Convincing Owners To Invest
At the end of the day, these technology solutions cost money, Williams said. InterMountain owns and manages premium-branded, select-service and extended-stay hotels, “and [there’s] not a lot of budget to add on” more tools and systems outside of what the brands provide. This has forced her team to optimize the use of those provided tools.
“We have to be careful to go outside of those and procure other platforms or systems. They are necessary, absolutely, but it’s a real challenge to get an owner to understand them and buy into it,” she said. “We have our staples, the ones we say that are non-negotiable; if we’re going to manage for you, we need this one thing. But anything more than that is challenging because of cost.”

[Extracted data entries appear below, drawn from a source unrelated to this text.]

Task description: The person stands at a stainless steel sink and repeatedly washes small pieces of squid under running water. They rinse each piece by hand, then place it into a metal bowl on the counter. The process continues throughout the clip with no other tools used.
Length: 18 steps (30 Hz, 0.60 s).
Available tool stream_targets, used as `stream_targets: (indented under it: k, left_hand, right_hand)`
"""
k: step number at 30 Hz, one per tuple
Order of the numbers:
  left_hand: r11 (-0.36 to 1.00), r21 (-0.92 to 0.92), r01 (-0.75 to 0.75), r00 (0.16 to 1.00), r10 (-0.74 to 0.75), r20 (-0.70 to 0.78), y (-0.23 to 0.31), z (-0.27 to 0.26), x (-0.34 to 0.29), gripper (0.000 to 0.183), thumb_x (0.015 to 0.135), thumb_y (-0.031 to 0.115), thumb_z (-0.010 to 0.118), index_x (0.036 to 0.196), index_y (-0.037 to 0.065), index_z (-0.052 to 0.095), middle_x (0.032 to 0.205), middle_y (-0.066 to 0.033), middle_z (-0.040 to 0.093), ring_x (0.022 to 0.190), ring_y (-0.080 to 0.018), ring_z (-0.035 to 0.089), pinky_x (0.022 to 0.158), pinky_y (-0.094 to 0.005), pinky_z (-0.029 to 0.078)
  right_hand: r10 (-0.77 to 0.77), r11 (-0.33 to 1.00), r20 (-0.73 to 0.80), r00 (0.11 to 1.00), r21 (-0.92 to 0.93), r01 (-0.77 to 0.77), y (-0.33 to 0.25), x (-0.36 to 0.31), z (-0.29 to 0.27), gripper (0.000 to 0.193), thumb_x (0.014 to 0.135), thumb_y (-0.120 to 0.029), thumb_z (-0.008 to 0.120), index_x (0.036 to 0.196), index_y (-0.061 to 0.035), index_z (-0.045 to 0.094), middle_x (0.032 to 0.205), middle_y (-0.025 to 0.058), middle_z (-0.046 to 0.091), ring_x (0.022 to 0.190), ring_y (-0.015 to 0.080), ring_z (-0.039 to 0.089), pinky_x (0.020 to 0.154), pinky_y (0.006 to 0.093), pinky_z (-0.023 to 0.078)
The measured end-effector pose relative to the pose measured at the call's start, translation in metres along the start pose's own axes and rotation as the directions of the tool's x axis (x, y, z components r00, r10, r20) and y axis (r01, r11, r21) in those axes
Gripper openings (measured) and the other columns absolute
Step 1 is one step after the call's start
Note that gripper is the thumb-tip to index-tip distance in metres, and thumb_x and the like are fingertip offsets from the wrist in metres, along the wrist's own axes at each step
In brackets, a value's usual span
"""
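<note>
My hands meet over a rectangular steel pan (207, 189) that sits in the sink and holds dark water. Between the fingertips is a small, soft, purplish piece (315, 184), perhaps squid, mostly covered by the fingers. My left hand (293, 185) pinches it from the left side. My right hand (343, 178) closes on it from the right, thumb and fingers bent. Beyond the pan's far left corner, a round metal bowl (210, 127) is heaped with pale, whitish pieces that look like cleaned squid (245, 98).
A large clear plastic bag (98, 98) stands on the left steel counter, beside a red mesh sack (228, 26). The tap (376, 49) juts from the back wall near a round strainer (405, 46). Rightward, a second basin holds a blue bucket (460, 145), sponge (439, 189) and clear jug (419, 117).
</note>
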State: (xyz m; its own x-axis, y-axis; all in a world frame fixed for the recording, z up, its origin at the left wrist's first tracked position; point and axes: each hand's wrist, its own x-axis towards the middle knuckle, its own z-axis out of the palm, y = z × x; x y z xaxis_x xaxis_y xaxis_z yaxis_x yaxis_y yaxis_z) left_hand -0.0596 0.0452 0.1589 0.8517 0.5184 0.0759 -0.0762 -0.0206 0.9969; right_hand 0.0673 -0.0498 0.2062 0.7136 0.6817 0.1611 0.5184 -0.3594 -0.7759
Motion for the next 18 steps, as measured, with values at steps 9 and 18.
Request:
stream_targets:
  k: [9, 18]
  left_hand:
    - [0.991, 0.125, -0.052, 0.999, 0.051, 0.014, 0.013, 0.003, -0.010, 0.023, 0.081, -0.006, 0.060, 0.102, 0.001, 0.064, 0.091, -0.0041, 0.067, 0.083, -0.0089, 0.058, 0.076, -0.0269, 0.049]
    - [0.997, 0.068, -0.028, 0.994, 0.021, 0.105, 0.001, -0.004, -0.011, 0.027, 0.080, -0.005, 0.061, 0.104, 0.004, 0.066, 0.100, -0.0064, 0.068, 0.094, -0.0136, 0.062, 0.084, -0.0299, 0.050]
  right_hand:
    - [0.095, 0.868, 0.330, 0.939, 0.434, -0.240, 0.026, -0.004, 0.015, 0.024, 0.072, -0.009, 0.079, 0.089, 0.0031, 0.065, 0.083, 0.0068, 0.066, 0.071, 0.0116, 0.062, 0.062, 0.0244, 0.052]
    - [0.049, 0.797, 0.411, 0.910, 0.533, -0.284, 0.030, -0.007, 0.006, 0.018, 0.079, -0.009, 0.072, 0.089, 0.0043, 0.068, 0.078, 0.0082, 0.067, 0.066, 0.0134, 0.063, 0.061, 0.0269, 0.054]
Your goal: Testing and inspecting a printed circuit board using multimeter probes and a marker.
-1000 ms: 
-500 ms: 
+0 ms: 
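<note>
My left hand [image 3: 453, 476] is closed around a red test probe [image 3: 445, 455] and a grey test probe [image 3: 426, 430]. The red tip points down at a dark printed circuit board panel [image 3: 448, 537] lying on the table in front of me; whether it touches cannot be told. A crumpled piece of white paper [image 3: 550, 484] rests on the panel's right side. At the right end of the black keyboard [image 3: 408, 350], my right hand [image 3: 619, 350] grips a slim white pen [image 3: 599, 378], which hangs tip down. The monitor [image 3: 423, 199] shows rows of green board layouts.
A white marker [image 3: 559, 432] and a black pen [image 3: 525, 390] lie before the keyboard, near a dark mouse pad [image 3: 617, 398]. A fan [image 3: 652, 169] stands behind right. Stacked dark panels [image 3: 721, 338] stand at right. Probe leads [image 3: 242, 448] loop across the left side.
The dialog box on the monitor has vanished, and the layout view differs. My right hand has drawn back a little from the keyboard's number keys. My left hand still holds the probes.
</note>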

To help owners consider what they might need to invest in from a technology standpoint, Cisneros said it's important to understand what the owners’ needs are for making profit. Red Roof also deploys its operations teams to properties to listen to the struggles that franchisees are facing.
“Our job is to make their lives simple, so we do listen closely,” he said.
Cisneros said many franchisees are learning that automation is increasingly simplifying tasks that they’ve otherwise spent too much time on.
Who To Hire
Williams said the best revenue strategists understand the highly sophisticated systems and interact more with hotel owners.
“We have a lot of monthly calls with our owners and our revenue team reports the data,” she said.
A majority of InterMountain’s revenue managers came from a general manager role and have that mindset already. Building that culture with some of the newcomers, however, has been challenging, she said.
Integrating Commercial Teams
To ensure that the sales and marketing and revenue management departments are all thinking as one team with shared goals, there should be collaboration on how to build customer awareness of the brand and on point-of-sale strategy, Burda said.
Williams said it’s key that everyone understands what they’re responsible for in the shared goal and walks away with an action item after each team call.
“I’ll have an owner call me up and be upset about a revenue manager on the team, talking about why [performance] was down, and pointing the finger at the revenue person. I have to explain to them that everybody has their own piece of it,” she added.